How to Choose the Right Plan?

 

Choosing the right plan requires careful consideration of your needs and goals to reap all the benefits of life insurance. Follow these steps:

 

  • Determine the exact need of insurance: Identify what you want to achieve — be it protecting your family, saving for education, or building wealth.
  • Calculate coverage: Aim for coverage that's 60 minus your current age times your annual income to ensure adequate protection for your family. Consider the HLV (Human Life Value) and the riders you might require.
  • Match product type to goal: Select the appropriate plan based on your objectives. For pure protection, consider term insurance plans; for wealth creation, explore ULIPs or guaranteed plans.
  • Review regularly: Re-evaluate your coverage periodically to ensure it aligns with your changing needs, life stages, and financial goals and you can reap the benefits of term insurance.

 

By following these steps, you can choose a plan that provides the right balance of protection and financial growth.

 

Conclusion

 

The benefits of life insurance go beyond just tax-saving; it's a long-term commitment that provides essential protection for your loved ones. By securing adequate coverage, you ensure financial continuity, protect your family's future, and create a foundation for wealth-building. It's a holistic solution that supports your long-term goals, whether it's securing your child's education, planning for retirement, or ensuring stability in times of uncertainty.

 

Explore Bandhan Life plans like iTerm Prime that offer comprehensive protection and growth, and also ensure your family's future is secure and your wealth accumulates — all while going beyond the tax season to provide lasting financial stability.

 

FAQs

 

1. Is life insurance worth buying if I already invest in other products?

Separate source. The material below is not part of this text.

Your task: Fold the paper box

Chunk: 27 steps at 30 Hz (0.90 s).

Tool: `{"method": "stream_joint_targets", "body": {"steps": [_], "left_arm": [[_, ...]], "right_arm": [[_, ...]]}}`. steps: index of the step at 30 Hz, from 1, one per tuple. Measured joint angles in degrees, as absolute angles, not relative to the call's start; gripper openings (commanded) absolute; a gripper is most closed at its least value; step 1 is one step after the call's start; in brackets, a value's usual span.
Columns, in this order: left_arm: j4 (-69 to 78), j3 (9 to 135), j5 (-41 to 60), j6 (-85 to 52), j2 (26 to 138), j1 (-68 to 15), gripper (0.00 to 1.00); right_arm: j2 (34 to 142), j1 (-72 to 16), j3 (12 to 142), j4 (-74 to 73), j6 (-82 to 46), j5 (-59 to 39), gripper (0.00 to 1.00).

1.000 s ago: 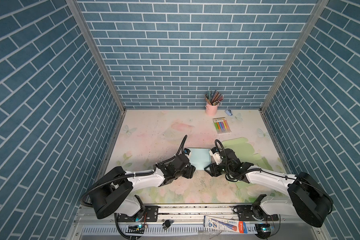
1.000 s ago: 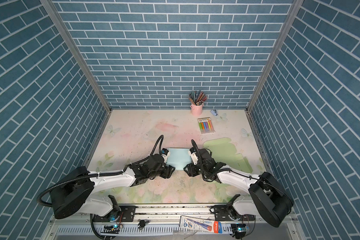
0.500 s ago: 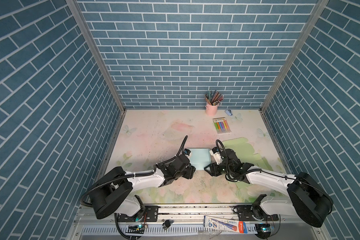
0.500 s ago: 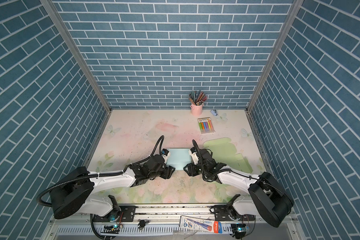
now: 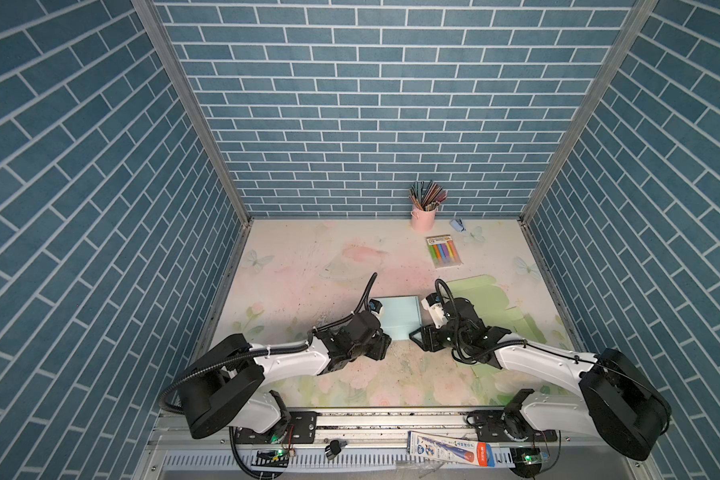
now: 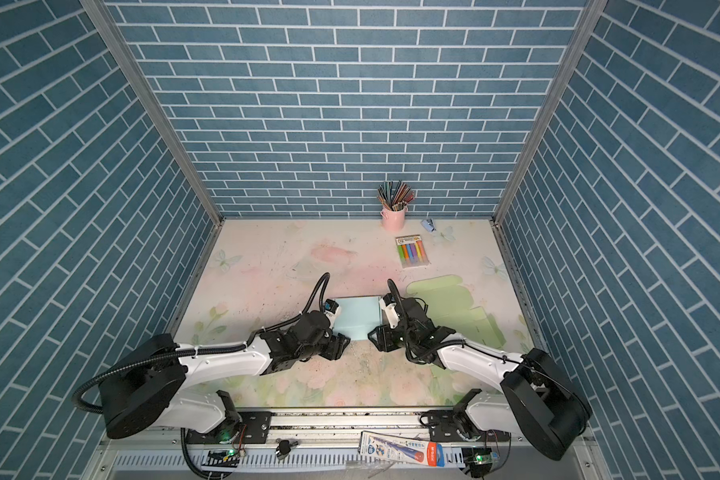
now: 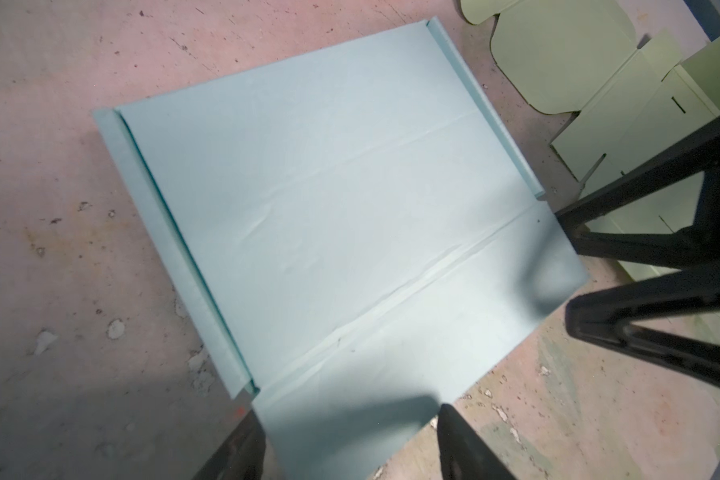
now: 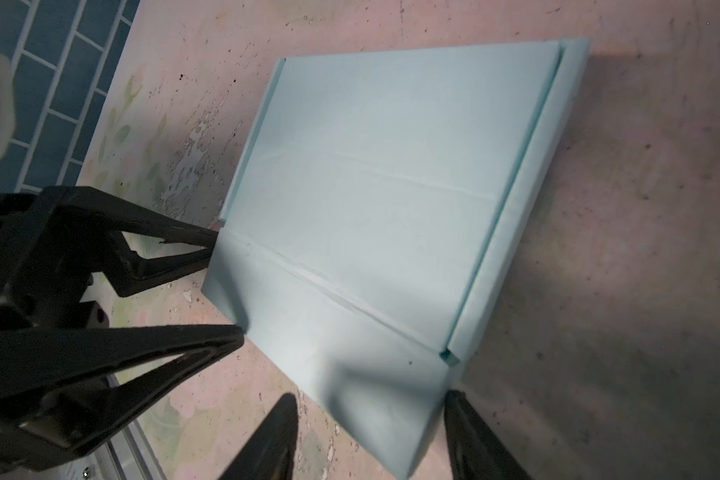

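Lower centre: left end effector (image 5: 385,344) and right end effector (image 5: 414,337), jaws apart, flank the paper box (image 5: 400,316); next, probably raise its near flap (image 7: 412,332).

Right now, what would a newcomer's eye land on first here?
The pale blue paper box, partly folded, lies in the middle, toward the front. The left gripper and right gripper, both open, flank its near edge. A flat green sheet lies to its right.
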<state>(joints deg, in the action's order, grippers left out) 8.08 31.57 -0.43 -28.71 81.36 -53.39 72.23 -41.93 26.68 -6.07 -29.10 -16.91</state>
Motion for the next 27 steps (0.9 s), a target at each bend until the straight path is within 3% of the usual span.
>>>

Yes, life insurance is essential for financial protection, even if you have other investments. It provides a safety net for your family in case of unforeseen events, which other investments may not cover.

 

2. Which type of life insurance provides protection + returns?

ULIPs (Unit-Linked Insurance Plans) and endowment plans offer a dual benefit of life cover and wealth accumulation, which makes them ideal for those seeking both protection and returns.

 

3. When is the best time to buy life insurance?

The earlier, the better. Buying life insurance when you're young and healthy allows you to secure lower premiums and long-term financial protection. Ideally, get covered before major life milestones like marriage or parenthood.